Подойдя к родительской руке, Игнасио шел спать; в голове у него теснились смутные образы, и не раз после таких вечеров ему снился – в виде масона – Бука, прятавшийся где-то в самой глубине его детской души.

При воспоминании о рассказах отца в душе Игнасио, вырисовываясь все ярче, появлялись очертания предметов и людей, в груди его звучало эхо былых сражений, и понемногу в нем складывался свой, внутренний мир – мир истинный, совсем непохожий на тот, ложный, что просачивался в него извне.

События в Европе, в Испании и в самом Бильбао дали обильную пищу для разговоров участникам тертулии в годы, предшествовавшие сентябрьской революции.[46] Слух о крахе компании, собиравшейся построить железную дорогу между Туделой и Бильбао, разнесся по всему юроду и вызвал большой переполох; многим пришлось оплакивать пущенные на ветер сбережения.

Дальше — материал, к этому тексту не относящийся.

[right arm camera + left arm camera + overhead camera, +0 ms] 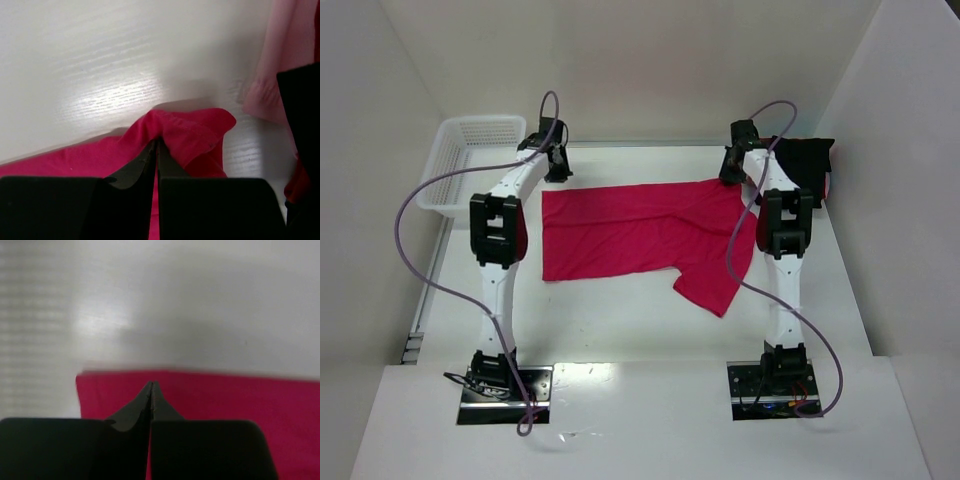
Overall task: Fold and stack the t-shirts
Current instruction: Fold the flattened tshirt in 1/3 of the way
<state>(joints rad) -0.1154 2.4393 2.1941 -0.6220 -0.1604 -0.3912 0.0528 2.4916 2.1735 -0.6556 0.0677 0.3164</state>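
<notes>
My right hand pinches a bunched corner of the red t-shirt, spread on the desk between both hands; my left hand is closed, grip unclear. Lifting, its corner may slip and skew the fold

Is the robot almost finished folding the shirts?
Not yet. Nothing is stacked. The red t-shirt lies flat on the table. The right fingers pinch its far right corner, and the left fingers are shut above its far left corner. The black t-shirt sits bunched at the back right, not yet folded.
</notes>
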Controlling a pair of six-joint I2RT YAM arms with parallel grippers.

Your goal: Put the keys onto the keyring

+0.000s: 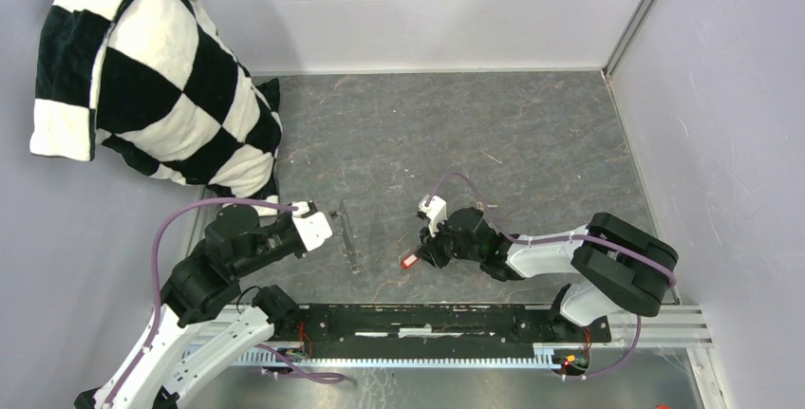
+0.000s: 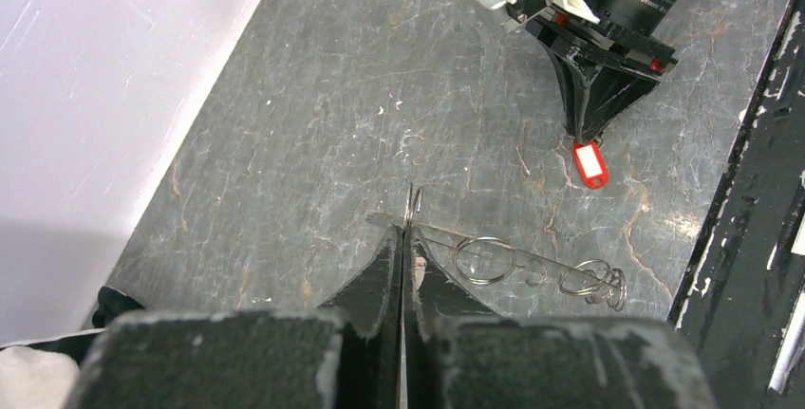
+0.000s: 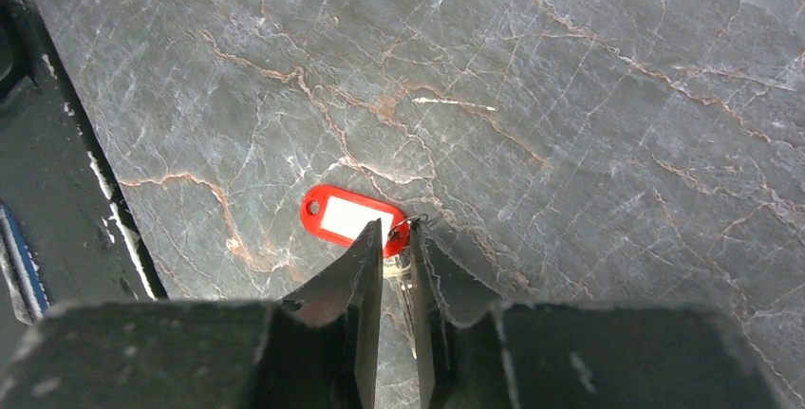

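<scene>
A dark grey marbled tabletop (image 1: 456, 134), veined in rust and white, lies between 3 pale lilac-grey walls (image 1: 427, 1). A black-and-white chequered cloth (image 1: 152, 77) hangs at the far left corner. An aluminium post (image 1: 642, 10) runs up the far right corner. Light is even, soft.

Left arm (image 1: 228, 248) reaches in from the lower left, forearm pointing right. Left gripper (image 2: 406, 231) is pinched tight on the keyring (image 1: 350, 238). Right arm (image 1: 551, 255) is folded, forearm pointing left. Right gripper (image 3: 397, 243) is tipped downward, jaws almost together (thin gap, metal of the red-tagged key (image 3: 347, 216) between them, grip unclear).
</scene>
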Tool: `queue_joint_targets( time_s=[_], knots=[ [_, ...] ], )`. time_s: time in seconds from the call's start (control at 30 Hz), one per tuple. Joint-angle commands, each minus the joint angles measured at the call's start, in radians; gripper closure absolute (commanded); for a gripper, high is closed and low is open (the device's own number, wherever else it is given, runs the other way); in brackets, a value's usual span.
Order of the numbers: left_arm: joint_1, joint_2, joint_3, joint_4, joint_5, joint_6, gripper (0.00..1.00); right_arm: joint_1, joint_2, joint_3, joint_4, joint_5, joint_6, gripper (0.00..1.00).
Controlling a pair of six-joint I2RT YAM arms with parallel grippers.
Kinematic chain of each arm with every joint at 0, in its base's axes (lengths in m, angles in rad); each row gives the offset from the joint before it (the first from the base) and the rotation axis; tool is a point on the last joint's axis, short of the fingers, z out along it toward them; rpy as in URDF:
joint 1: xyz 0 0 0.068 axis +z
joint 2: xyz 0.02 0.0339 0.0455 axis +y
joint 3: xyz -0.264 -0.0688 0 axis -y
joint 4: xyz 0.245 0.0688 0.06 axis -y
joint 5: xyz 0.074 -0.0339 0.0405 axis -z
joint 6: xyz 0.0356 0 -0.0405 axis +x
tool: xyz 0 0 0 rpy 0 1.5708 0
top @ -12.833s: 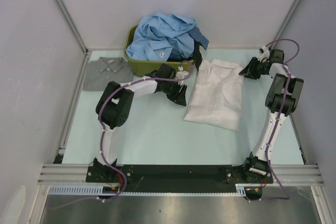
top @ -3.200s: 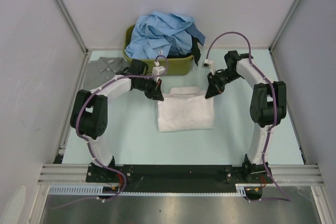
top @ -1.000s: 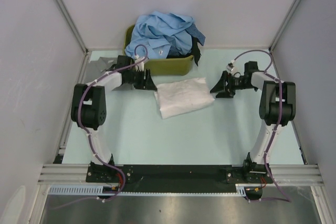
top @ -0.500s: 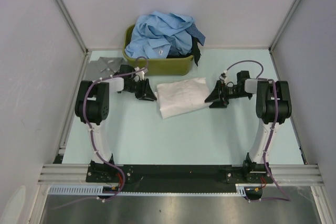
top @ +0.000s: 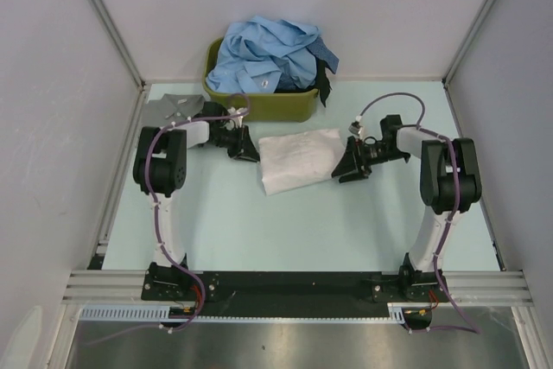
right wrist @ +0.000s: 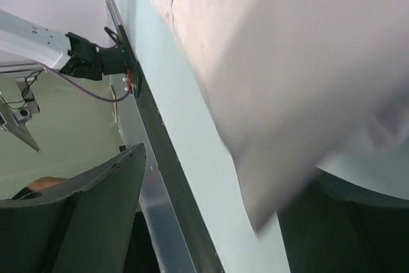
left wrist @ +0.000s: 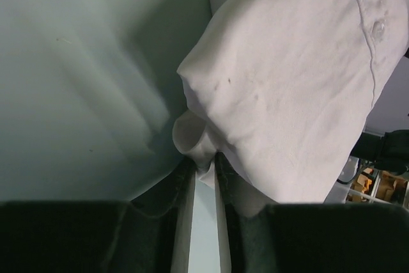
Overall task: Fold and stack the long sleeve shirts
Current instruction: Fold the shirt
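A folded white long sleeve shirt [top: 301, 160] lies on the table in the top view. My left gripper [top: 251, 155] sits low at the shirt's left edge. In the left wrist view its jaws [left wrist: 206, 162] are nearly together, pinching a small fold of the white shirt [left wrist: 287, 81]. My right gripper [top: 346, 168] is at the right edge of the shirt. The right wrist view shows it [right wrist: 211, 183] wide open, with the white shirt's [right wrist: 287, 62] corner reaching in between the fingers. Several light blue shirts [top: 268, 51] are heaped in the tub. A grey shirt [top: 173, 110] lies at the back left.
The olive-green tub [top: 259, 108] stands at the back, just behind the left gripper. A dark garment [top: 325, 85] hangs over the tub's right end. Frame rails [top: 117, 179] border the table on the left and right.
My left gripper has slid right to the shirt's left edge and closed on a fold of it. My right gripper has moved left to the right edge, still open.
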Motion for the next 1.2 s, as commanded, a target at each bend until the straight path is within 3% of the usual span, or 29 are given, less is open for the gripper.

Акции в сто дуро[47] упали до пяти, и говорили, что скоро в них можно будет заворачивать масло. Больше всего жаловались те, кто пострадал сравнительно мало, и те, кому не приходилось зарабатывать на жизнь самим, богатые бездельники, потерявшие всего лишь часть унаследованного капитала; те же, кто лишился честным трудом заработанных средств, молчали и, стиснув зубы, продолжали работать. Среди тех, кто жаловался больше всего, оказался дон Хосе Мариа; он был вне себя, все виделось ему в черном цвете; и изгнание Папы, и вступление Гарибальди в Рим было, по его словам, первыми раскатами грома перед приближающейся грозой. Он без устали говорил о корсиканце, как он называл Наполеона III, об австрийцах, о русских и об англичанах и без конца возвращался к событиям в Мадженте, Сольферино и Ломбардо-Венецианском королевстве. Изображая человека, сопричастного большой политике, он упорно окутывал свое поведение покровом тайны, что вызывало презрение у дона Эустакьо и служило предметом добродушных насмешек со стороны Гамбелу, твердившего, что Нарваэсу подрезали-таки крылышки. С детским нетерпением он ожидал большой войны, о которой было столько шуму.

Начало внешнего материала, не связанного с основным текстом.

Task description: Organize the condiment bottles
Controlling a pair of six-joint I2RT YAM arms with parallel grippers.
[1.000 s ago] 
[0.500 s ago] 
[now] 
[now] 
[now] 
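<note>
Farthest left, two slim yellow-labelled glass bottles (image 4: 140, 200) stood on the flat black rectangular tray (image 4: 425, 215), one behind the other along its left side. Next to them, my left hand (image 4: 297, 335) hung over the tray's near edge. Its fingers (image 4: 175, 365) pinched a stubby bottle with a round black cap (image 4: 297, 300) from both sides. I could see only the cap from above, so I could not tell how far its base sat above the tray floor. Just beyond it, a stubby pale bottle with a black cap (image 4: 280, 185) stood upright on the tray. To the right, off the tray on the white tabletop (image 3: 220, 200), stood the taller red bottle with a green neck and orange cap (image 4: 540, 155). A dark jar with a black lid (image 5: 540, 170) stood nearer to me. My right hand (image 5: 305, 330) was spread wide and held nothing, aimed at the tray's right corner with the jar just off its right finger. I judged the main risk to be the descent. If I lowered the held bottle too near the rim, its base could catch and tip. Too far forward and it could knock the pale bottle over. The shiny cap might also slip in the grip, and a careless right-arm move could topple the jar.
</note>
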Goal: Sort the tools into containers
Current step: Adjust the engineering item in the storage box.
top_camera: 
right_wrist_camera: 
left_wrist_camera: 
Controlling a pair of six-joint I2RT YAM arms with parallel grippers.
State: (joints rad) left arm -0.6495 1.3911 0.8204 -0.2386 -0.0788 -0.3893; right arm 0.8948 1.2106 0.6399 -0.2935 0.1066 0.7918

Да и в шестьдесят шестом году – году кровавых мятежей, расстрелов и террора – было о чем поговорить.

Признание Итальянского королевства, событие, глубоко взволновавшее всю Испанию, заставило поволноваться дядюшку Паскуаля и не на шутку встревожило дона Эустакьо, который, видя в нем посягательство на то, что было негласно утверждено в Вергаре, стал открыто выражать свое сочувствие бедной королеве.

Священник изливал наболевшее, накопившееся в нем раздражение ходом вещей и, полагая, что человек по природе своей зол, требовал жестких, очень жестких мер и успокаивался, лишь окончательно запутавшись в туманных цитатах из Апариси, опираясь на которого он развивал собственную, сложную и довольно шаткую, концепцию карлизма как «утверждения».

Педро Антонио с удовольствием слушал отчеты о ходе итальянской кампании; его восхищение вызывали зуавы[48] и общий дух христианского воинства, уступавший, по словам дядюшки Паскуаля, только духу Церкви.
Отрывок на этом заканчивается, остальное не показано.